Locally resonant metamaterials with vibration attenuation properties at a specific frequency band have been studied in recent decades. The locally resonant metamaterial is implemented as a regular arrangement of a unit structure having a resonance structure, and the local resonance of the resonance structure represents a phenomenon in which the vibration energy of a bending wave is dissipated at a specific frequency band. Locally resonant metamaterials are generally lightweight and exhibit excellent vibration reduction properties in low frequency bands. So the attempts to apply them to actual industrial structures are continuously being made. However, locally resonant metamaterials developed for application to existing industrial structures have a complex resonance structure, so they are manufactured using a 3D printer or by assembling parts. This manufacturing method needs improvement as it is not suitable for the mass production of products. In this study, we propose a cup-shaped locally resonant metamaterial with improved manufacturability.

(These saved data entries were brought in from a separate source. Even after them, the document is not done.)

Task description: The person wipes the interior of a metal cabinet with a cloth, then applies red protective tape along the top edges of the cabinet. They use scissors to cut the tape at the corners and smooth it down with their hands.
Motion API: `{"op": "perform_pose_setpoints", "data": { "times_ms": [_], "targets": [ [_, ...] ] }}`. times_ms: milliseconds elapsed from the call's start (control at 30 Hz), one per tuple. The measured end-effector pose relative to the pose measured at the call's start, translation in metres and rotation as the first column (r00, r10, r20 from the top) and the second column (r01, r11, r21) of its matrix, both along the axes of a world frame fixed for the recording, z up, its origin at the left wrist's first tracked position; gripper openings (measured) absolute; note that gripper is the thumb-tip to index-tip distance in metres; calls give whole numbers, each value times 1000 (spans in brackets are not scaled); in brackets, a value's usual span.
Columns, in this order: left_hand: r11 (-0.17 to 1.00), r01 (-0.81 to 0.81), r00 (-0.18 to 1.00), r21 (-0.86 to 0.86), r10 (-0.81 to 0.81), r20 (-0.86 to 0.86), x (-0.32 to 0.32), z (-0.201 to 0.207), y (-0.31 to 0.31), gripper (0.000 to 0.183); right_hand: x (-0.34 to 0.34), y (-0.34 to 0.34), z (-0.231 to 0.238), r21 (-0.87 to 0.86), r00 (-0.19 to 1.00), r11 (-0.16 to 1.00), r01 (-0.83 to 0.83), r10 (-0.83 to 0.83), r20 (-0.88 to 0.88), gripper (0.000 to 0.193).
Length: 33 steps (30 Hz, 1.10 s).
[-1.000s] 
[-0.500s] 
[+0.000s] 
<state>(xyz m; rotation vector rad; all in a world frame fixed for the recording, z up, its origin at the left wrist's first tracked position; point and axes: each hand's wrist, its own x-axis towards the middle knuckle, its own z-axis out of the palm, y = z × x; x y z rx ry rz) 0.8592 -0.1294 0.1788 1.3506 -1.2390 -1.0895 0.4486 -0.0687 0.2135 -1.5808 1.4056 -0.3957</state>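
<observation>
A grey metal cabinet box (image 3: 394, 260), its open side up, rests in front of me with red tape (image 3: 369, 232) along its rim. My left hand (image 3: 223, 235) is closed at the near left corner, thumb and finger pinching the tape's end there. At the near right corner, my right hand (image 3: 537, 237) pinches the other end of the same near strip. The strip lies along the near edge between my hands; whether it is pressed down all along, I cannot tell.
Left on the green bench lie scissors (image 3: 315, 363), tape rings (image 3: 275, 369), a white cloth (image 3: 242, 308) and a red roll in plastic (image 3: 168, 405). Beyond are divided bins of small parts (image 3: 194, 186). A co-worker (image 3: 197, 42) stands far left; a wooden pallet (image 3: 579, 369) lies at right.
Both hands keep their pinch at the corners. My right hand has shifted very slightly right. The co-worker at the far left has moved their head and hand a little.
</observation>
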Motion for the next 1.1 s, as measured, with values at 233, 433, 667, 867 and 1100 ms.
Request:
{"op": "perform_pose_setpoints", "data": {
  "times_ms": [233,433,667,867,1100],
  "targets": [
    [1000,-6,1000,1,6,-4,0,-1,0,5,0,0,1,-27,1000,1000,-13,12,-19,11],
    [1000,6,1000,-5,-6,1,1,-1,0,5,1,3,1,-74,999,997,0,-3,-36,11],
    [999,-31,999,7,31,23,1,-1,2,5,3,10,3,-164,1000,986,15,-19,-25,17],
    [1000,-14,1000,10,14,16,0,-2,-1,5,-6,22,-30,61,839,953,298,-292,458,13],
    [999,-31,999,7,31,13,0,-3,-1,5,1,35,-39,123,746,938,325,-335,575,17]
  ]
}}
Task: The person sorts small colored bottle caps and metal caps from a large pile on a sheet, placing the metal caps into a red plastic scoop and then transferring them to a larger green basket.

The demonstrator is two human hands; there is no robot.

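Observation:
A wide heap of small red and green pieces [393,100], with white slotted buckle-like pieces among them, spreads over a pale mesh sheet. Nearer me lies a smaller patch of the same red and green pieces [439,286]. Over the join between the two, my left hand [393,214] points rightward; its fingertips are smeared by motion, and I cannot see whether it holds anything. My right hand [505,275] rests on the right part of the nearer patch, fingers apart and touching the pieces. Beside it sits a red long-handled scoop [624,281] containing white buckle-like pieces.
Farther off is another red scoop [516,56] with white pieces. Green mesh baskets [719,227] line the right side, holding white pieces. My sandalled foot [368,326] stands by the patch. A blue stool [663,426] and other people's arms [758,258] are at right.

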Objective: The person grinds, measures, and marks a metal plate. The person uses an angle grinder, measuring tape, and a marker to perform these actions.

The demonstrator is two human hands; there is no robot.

The cup-shaped locally resonant metamaterial to be fabricated together with the structure was analyzed through the analysis model and verified through the finite element model. The relationship between the frequency band gap and structural characteristics was obtained from a locally resonant metamaterial analytic model applicable to a one-dimensional beam. The one-dimensional analytic model was verified through a finite element numerical model and extended to a two-dimensional model. In addition, to check whether the structure can exhibit a vibration reduction effect when applied to a speakerphone enclosure, an electromagnetic structure-acoustic coupled finite element model was built to obtain an acoustic response, and this was verified through experiments. As a result, it was confirmed that the frequency flatness was improved by applying the locally resonant metamaterial to the enclosure of the speakerphone.